Dive into a decade-long chase: as Detroit’s giants race to bridge the EV gap, Tesla remains a step ahead. With a fortune invested and quality hitches arising, can legacy automakers rev up to match Tesla’s pace?

The labor dispute brought by the U.A.W. against Ford, General Motors, and Stellantis goes beyond wage negotiations and workplace conditions. The discomfort mirrors the seismic technological advances in automotive manufacturing driven by Elon Musk and Tesla’s superior E.V. technology.

Since Tesla’s Model S rocked the stage eleven years ago, legacy automakers have been in a frantic scramble, now at a do-or-die juncture—innovate or get ready for the junkyard.

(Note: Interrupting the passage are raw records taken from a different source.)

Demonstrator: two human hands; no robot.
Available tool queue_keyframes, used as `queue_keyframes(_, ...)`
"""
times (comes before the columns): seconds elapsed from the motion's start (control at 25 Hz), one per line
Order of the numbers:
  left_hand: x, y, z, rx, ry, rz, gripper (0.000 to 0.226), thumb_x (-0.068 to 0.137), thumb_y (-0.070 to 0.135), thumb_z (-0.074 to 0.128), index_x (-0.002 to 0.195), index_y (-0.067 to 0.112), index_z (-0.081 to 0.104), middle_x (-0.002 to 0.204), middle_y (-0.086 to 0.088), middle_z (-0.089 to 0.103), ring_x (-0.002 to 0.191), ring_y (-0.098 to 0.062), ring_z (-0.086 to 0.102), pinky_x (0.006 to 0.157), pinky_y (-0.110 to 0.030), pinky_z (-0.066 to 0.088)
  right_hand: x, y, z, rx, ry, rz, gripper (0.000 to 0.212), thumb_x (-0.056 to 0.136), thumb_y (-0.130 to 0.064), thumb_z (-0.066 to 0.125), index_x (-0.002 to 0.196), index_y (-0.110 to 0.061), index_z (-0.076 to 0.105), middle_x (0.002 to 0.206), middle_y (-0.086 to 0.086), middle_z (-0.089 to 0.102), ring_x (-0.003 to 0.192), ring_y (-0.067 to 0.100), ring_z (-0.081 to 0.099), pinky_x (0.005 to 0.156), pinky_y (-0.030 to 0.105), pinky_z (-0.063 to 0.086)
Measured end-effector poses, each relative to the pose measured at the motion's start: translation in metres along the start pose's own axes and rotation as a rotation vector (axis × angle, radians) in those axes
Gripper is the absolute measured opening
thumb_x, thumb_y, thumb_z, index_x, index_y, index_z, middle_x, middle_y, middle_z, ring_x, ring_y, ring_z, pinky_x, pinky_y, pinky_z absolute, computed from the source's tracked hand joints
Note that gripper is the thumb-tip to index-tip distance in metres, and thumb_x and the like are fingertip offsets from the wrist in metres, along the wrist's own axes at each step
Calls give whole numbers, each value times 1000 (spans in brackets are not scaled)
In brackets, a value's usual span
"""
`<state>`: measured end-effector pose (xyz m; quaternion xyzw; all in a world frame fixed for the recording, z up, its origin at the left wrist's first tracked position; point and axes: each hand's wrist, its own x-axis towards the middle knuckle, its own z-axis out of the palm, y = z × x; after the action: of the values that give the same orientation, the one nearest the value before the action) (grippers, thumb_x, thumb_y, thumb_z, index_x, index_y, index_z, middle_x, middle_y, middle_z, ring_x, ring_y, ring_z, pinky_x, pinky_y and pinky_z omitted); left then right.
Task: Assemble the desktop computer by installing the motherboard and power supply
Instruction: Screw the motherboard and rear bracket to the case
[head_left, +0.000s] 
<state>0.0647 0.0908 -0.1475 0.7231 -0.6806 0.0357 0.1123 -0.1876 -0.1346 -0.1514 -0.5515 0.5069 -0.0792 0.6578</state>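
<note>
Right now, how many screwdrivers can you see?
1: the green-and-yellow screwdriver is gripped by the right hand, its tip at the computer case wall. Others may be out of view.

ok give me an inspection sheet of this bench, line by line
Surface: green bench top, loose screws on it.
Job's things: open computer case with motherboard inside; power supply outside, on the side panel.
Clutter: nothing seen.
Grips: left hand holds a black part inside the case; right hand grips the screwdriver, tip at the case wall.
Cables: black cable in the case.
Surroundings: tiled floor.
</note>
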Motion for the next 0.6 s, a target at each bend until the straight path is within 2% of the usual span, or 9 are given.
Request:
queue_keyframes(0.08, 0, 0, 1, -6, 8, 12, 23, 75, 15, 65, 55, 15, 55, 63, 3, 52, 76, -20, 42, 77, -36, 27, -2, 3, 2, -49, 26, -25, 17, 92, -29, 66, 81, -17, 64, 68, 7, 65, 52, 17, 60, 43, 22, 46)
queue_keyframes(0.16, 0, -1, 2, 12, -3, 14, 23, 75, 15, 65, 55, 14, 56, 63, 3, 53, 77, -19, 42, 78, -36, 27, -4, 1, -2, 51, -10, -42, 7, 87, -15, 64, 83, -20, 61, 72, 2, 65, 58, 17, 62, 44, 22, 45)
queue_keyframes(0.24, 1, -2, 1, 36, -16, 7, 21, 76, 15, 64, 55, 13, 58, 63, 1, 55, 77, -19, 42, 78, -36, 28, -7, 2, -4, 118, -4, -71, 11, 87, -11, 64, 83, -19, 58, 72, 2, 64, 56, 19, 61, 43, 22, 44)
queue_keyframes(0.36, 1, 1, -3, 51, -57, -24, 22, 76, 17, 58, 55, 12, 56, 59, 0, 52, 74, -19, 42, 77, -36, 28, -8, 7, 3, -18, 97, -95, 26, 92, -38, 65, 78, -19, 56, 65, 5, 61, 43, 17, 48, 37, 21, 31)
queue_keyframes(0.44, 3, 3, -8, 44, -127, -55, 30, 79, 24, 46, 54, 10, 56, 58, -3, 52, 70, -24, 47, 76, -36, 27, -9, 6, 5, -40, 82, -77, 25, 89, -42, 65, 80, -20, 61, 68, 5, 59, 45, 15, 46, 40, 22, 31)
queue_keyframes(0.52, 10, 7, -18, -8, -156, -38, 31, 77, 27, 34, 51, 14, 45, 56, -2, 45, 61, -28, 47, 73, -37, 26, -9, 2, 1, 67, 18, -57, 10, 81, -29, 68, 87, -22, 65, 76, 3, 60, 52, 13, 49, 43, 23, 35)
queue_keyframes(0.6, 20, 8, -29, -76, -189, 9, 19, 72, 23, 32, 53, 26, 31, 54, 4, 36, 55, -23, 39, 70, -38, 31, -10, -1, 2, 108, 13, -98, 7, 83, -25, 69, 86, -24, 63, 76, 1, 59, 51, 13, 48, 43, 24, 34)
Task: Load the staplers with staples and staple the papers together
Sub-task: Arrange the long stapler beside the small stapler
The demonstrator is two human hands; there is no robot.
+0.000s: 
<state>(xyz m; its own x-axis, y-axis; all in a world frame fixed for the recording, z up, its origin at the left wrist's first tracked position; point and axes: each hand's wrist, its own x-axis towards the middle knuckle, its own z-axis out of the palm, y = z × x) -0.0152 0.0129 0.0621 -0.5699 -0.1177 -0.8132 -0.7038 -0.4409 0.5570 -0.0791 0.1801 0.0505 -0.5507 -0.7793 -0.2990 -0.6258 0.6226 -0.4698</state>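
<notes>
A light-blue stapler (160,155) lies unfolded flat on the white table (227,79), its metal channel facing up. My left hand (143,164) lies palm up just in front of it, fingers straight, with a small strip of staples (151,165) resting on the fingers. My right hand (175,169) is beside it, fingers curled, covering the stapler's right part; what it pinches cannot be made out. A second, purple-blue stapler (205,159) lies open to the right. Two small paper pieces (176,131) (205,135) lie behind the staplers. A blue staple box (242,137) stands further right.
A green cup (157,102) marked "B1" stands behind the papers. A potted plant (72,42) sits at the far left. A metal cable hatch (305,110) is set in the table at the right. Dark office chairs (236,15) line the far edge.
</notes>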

The impact of the U.A.W. strike extends beyond in-house manufacturing, affecting suppliers, dealerships, and the livelihoods of countless workers and communities across the Midwest. According to a Wedbush analysis, a prolonged U.A.W. strike can permanently disrupt supply chains, hinder crucial component delivery times, and result in substantial financial losses. Detroit’s automakers, late by a decade, are committing $300 billion to E.V.s by 2030.

Ford plans to invest $11 billion, but they cancelled dealer stock orders of the 2023 F-150 Lightning to do quality checks. The Ford F-150 Lightning was the only viable E.V. shipped to date by the company. Recalling their best E.V. to date showcases the impact their aging manufacturing processes and facilities are having on their business. Furthermore, Ford’s «Model E» financial losses per E.V. sold are piling up. Adding to their discomfort, the construction of a $3.5 billion battery plant in Michigan is on hold due to licensing negotiations for Chinese battery technology. According to the Wall Street Journal, the future looks bleak for legacy automakers.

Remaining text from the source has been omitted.